Puis grâce à une bourse d’État, Munch voyagera beaucoup : Bruxelles, Italie, Suisse et France…mais c’est surtout en Allemagne où il se fera connaître lors d’une Exposition en 1892. Le cri exposé fait scandale mais, grâce à ce tableau, Munch acquiert une certaine popularité.
Toute sa vie d’artiste sera vouée à l’expérimentation de techniques : peintures, lithographies, pointes sèches, gravures sur bois et cuivres, aquarelles, pastels, dessins, sculptures….
Ses sujets sont aussi variés : paysages, portraits, squelettes, vampires, têtes de mort et pour évoquer différents sentiments tels que la jalousie et l’angoisse, il malmène ses supports : toiles griffées, gestuelle agressive, traits striés, empreintes. Il expose ses toiles aux intempéries…
Les nazis qualifient son art de « dégénéré » et plus de 80 de ses œuvres exposées dans des musées allemands seront brûlées. Il n’oubliera jamais cette humiliation et sombrera dans l’alcoolisme.
En 1908, il est hospitalisé pour une grave dépression.
Il continuera à produire jusqu’à la fin de sa vie et meurt seul dans sa propriété au bord du fjord d’Oslo en 1944.
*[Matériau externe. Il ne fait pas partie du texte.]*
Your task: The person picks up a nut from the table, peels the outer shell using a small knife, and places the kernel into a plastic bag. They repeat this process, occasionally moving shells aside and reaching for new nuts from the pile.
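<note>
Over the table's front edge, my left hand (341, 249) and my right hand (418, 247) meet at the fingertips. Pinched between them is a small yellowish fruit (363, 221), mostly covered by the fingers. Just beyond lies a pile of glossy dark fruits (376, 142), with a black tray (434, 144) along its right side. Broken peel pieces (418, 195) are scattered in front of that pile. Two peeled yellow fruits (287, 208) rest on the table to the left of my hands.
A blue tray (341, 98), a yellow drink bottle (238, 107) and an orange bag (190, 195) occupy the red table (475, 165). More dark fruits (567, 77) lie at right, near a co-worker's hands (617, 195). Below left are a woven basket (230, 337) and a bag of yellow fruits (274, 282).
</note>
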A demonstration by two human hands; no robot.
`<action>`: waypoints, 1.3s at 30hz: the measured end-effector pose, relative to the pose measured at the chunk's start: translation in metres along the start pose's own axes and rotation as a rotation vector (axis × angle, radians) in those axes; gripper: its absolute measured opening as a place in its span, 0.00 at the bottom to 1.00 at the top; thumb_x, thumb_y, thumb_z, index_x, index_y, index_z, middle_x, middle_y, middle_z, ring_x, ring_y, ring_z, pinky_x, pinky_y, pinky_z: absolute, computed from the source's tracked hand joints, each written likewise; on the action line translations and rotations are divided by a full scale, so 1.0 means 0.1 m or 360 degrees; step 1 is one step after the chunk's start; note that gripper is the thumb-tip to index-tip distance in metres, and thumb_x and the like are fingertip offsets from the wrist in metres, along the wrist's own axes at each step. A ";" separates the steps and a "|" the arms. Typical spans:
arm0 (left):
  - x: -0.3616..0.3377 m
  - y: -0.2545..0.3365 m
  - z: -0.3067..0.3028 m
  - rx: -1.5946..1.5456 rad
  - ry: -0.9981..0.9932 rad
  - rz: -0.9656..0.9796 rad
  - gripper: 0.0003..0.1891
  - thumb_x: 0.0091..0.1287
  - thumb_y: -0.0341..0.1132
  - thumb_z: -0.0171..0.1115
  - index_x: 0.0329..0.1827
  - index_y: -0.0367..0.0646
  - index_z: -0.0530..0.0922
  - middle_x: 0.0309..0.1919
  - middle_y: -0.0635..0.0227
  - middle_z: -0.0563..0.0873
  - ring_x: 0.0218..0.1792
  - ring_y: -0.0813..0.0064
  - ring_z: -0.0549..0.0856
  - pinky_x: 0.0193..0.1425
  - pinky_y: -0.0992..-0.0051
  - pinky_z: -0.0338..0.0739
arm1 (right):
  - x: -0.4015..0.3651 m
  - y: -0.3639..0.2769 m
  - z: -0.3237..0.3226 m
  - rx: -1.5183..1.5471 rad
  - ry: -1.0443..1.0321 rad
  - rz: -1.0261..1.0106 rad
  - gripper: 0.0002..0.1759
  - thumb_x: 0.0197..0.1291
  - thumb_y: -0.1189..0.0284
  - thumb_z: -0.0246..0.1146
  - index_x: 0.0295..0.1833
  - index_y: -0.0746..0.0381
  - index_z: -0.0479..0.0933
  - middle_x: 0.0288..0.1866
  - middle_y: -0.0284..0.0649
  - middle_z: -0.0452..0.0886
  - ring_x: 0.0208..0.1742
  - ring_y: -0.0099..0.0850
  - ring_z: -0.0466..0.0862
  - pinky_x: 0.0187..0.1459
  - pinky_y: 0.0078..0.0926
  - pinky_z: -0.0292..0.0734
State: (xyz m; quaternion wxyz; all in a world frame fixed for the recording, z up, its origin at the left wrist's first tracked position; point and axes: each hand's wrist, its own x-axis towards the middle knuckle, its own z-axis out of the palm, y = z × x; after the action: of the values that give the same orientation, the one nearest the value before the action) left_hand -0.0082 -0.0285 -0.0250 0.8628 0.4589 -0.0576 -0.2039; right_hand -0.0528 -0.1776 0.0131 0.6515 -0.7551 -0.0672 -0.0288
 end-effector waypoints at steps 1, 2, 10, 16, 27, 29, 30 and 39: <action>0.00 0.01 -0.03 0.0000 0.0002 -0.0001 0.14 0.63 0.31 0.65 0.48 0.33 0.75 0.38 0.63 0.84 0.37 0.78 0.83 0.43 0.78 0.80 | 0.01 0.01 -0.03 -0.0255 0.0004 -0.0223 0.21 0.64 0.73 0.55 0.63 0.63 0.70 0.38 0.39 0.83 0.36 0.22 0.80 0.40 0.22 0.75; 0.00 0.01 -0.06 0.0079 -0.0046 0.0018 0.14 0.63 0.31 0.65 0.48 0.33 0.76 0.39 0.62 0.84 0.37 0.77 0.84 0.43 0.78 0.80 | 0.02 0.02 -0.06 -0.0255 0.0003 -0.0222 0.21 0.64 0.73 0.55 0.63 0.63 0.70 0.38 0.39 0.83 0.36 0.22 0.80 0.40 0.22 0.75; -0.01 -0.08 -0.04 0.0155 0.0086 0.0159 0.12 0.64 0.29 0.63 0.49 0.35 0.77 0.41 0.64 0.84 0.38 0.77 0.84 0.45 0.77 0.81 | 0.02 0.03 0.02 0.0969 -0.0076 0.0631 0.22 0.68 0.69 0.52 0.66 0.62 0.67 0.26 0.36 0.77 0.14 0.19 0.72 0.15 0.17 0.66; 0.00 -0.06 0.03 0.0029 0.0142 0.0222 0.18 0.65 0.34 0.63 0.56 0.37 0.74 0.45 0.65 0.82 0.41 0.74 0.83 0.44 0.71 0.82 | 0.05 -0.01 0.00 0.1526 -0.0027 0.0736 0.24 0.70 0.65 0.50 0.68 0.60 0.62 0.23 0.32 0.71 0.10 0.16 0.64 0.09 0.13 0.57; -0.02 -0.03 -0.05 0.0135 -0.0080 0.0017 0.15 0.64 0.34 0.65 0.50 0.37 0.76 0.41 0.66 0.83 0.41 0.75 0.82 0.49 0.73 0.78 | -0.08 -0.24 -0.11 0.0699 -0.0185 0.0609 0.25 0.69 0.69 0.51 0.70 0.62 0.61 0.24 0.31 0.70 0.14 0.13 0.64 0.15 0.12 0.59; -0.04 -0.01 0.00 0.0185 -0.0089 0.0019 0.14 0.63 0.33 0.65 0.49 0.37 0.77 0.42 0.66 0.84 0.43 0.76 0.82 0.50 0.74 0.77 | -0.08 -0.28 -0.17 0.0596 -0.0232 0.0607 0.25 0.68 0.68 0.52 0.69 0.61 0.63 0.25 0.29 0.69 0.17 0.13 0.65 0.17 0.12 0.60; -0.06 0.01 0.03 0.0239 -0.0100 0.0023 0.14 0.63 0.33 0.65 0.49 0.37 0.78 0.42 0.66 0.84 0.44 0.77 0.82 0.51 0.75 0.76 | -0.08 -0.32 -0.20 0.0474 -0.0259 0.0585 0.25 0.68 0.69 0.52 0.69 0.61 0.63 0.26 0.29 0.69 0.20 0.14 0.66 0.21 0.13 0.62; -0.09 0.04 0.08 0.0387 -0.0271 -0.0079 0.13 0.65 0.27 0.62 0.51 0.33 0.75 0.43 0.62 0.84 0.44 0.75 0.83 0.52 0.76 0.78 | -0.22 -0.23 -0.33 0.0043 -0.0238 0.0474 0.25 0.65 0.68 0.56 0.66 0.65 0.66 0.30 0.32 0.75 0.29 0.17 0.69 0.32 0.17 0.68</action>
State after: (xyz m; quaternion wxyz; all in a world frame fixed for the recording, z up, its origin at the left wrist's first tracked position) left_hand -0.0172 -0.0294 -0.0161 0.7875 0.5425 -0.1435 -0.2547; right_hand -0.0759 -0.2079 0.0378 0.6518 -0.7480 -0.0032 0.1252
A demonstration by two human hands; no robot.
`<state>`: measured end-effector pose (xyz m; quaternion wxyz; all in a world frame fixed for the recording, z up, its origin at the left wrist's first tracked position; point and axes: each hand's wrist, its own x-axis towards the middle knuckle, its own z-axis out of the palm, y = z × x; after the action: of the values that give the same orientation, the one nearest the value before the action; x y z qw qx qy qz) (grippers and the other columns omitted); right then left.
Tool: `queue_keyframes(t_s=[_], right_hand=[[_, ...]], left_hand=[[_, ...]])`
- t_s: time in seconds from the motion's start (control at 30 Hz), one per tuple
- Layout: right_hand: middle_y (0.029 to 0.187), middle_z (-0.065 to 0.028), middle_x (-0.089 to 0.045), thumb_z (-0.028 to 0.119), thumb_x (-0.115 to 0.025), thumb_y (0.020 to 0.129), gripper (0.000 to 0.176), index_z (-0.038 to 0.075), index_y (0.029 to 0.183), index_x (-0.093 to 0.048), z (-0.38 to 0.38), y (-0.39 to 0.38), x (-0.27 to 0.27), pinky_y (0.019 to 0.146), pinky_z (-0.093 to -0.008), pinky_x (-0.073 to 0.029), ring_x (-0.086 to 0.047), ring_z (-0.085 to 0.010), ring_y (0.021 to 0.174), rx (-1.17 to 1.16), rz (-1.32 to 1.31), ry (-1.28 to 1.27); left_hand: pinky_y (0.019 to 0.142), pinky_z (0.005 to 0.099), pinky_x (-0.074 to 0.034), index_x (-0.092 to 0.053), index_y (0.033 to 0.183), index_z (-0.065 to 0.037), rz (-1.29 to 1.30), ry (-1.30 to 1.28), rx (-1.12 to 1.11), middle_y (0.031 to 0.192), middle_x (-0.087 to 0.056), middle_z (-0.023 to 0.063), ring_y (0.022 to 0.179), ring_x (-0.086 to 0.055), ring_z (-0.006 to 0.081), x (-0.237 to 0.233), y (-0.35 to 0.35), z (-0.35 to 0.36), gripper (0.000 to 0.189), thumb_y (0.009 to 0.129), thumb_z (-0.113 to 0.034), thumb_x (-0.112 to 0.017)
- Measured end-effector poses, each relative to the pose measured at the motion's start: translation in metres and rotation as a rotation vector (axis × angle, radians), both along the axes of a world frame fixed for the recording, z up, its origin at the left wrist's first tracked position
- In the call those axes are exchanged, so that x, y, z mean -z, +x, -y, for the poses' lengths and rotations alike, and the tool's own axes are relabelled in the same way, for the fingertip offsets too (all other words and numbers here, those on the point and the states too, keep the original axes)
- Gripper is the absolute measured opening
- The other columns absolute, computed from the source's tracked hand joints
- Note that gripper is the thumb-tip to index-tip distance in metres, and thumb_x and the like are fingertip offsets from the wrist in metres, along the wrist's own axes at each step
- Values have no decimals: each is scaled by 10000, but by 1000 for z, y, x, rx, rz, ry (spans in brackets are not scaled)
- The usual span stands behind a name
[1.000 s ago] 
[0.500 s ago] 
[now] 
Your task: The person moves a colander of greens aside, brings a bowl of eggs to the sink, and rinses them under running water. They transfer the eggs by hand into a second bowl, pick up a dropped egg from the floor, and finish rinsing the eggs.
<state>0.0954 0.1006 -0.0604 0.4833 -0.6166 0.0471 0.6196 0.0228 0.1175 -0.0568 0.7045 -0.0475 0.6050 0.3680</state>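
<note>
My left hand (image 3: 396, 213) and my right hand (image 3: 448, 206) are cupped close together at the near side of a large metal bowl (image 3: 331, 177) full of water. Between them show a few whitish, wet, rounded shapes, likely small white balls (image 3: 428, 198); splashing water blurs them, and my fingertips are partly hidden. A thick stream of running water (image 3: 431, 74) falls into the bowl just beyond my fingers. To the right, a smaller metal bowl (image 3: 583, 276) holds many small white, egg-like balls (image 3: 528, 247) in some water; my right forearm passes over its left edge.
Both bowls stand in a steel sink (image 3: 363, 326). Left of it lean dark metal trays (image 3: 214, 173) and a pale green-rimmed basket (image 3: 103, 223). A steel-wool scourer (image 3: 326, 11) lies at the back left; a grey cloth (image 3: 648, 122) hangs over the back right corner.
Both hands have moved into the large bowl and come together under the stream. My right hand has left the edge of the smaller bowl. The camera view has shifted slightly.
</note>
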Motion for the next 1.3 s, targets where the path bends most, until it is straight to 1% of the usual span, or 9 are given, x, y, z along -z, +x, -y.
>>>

Munch est un peintre productif.  1789 œuvres ont été recensées, la plupart réalisées entre 1887 et 1908, durant ses séjours en France et en Allemagne.
La période artistique qui s’échelonne de 1885 à 1902, l’a propulsé sur le devant de la scène. A partir de 1904, il peint des séries de variations sur un même thème.
Entre 1909 et sa mort en 1944, il peint seulement 50 tableaux.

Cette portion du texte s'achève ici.